» **What needs to be done**
Would you please return every line from the listing that contains the word "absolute"?

» **Recorded data**

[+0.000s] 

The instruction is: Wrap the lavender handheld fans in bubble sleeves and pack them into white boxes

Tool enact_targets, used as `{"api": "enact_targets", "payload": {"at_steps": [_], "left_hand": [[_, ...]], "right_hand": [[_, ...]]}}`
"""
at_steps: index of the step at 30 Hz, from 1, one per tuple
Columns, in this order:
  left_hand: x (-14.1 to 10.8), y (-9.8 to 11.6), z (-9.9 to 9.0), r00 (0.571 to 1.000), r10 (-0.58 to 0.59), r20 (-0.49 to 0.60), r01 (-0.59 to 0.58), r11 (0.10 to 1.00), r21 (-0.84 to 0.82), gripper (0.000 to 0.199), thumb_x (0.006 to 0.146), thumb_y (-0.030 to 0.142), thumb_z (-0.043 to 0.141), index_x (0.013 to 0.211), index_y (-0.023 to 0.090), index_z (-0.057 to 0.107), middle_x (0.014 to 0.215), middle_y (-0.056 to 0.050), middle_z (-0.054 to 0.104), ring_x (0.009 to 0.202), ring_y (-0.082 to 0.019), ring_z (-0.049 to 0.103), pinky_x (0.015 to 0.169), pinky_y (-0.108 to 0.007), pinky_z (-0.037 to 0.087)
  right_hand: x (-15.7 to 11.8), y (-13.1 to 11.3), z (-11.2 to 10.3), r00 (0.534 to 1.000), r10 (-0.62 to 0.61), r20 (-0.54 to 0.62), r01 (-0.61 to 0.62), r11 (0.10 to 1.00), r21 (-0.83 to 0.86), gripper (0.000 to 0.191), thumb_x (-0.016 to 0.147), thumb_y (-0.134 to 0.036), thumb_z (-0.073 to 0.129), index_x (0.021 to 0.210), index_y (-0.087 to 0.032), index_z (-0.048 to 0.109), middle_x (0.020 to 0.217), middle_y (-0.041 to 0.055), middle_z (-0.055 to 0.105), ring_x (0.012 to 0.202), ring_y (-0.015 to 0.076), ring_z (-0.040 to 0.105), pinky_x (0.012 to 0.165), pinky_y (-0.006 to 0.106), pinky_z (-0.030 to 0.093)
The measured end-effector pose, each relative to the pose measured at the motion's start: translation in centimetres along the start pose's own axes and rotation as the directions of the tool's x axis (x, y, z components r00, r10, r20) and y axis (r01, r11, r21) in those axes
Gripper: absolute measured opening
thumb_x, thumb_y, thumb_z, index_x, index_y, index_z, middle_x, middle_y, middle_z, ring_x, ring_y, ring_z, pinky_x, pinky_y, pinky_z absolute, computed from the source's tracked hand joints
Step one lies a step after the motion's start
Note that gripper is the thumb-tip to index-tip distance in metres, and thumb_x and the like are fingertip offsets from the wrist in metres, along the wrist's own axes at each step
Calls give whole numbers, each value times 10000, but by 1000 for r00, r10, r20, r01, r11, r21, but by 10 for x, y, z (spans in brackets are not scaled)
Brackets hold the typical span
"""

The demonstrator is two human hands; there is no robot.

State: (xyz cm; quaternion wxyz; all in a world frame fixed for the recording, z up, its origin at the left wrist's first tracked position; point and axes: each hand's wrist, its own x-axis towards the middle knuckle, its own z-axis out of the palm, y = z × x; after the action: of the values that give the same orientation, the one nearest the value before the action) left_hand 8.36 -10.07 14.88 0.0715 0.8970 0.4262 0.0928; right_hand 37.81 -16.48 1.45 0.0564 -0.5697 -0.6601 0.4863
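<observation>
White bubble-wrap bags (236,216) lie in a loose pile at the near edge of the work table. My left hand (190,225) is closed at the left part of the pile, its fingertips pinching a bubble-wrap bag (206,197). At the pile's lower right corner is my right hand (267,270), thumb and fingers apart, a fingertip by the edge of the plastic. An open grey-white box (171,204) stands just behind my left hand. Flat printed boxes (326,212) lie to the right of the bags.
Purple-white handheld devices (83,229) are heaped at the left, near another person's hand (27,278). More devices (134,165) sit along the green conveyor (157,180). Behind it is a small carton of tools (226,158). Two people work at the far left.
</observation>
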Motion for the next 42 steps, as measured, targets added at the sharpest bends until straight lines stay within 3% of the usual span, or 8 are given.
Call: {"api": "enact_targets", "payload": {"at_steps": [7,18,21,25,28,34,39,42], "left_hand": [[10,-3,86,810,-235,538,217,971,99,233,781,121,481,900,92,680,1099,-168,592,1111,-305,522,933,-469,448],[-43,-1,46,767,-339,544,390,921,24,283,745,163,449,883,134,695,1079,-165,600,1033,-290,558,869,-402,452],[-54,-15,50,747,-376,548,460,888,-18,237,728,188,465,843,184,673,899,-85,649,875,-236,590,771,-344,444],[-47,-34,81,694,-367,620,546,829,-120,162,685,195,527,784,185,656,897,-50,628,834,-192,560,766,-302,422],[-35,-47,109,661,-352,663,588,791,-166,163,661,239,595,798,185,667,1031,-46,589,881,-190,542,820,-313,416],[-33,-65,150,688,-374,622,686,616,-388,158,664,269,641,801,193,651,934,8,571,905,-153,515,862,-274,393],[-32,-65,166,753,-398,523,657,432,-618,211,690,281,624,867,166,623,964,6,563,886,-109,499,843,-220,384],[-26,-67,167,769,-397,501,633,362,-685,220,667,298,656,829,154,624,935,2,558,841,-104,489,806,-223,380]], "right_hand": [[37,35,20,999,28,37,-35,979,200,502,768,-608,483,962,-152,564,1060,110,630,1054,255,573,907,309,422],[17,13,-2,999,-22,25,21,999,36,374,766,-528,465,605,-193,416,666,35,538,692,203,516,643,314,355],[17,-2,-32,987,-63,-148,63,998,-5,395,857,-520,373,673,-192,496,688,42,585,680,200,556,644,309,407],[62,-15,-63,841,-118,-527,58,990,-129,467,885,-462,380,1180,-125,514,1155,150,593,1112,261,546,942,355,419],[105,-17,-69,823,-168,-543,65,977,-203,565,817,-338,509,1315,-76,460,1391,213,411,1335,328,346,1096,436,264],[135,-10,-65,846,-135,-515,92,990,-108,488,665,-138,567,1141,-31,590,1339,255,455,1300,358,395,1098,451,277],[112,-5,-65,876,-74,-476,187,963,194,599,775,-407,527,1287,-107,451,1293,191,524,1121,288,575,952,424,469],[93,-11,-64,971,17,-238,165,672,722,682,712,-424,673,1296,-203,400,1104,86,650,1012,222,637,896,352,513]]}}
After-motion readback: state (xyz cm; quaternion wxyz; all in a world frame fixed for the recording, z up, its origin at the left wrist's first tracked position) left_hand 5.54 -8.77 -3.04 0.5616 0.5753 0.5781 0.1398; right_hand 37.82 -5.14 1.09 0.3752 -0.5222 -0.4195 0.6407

» **Task solution**
Gripper: absolute measured opening
thumb_x, thumb_y, thumb_z, index_x, index_y, index_z, middle_x, middle_y, middle_z, ring_x, ring_y, ring_z, pinky_x, pinky_y, pinky_z absolute, computed from the source's tracked hand joints

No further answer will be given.